> [ABOUT THIS EXERCISE]:
In the data beneath this task, how many lines contain "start"? Answer with the number only.

==== INFORMATION PROVIDED

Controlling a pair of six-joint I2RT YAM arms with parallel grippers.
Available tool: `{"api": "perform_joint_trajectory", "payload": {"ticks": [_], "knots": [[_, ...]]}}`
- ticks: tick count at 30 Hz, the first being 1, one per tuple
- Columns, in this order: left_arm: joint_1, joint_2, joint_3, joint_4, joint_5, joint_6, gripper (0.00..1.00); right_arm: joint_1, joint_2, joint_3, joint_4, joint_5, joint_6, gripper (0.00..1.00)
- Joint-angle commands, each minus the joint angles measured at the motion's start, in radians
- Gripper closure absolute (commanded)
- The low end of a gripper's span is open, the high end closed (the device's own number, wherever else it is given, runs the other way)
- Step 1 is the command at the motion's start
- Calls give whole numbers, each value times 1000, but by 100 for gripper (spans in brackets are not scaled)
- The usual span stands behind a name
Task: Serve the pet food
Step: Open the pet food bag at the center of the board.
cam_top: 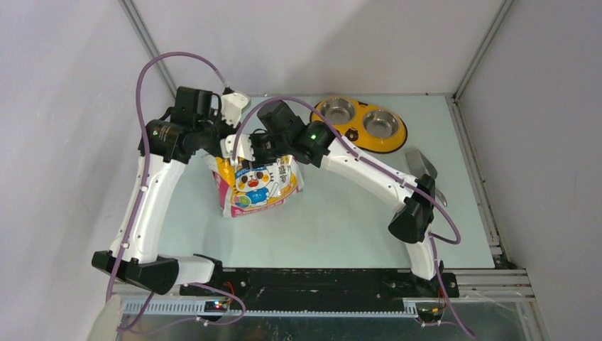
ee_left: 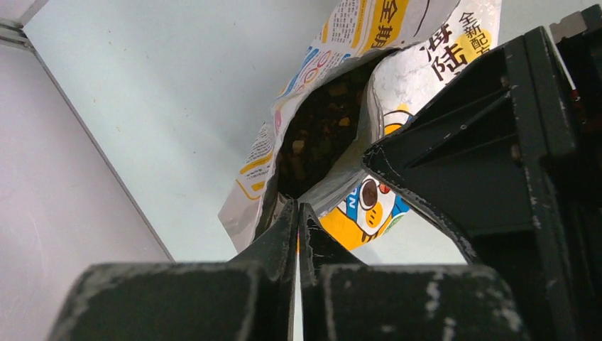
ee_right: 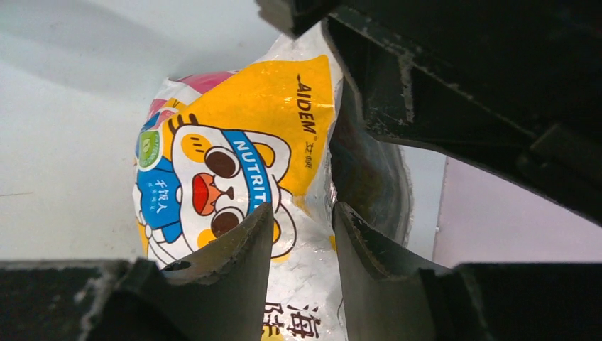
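Two arms meet at the bag (cam_top: 257,186), probably to spread its mouth and expose the pet food (ee_left: 319,135) inside. The left end effector (ee_left: 298,213) is pinched tight on the mouth's rim. The right end effector (ee_right: 302,220), half-spread, straddles the front lip without clamping it.

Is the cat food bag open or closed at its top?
Open. The cat food bag gapes at its mouth in the left wrist view, and brown kibble shows inside.
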Motion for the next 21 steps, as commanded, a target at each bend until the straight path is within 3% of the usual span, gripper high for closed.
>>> {"api": "perform_joint_trajectory", "payload": {"ticks": [1,7,12,21], "knots": [[-7,-22,0,37,-9,-26,98,3,23,17,84,41,40,59],[35,-36,4,65,-50,-48,96,3,65,62,107,59,29,58],[115,-49,1,93,-23,-64,95,3,91,77,96,65,15,64],[136,-52,-40,82,74,-7,92,4,57,126,2,31,41,100]]}}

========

> [RESULT]:
2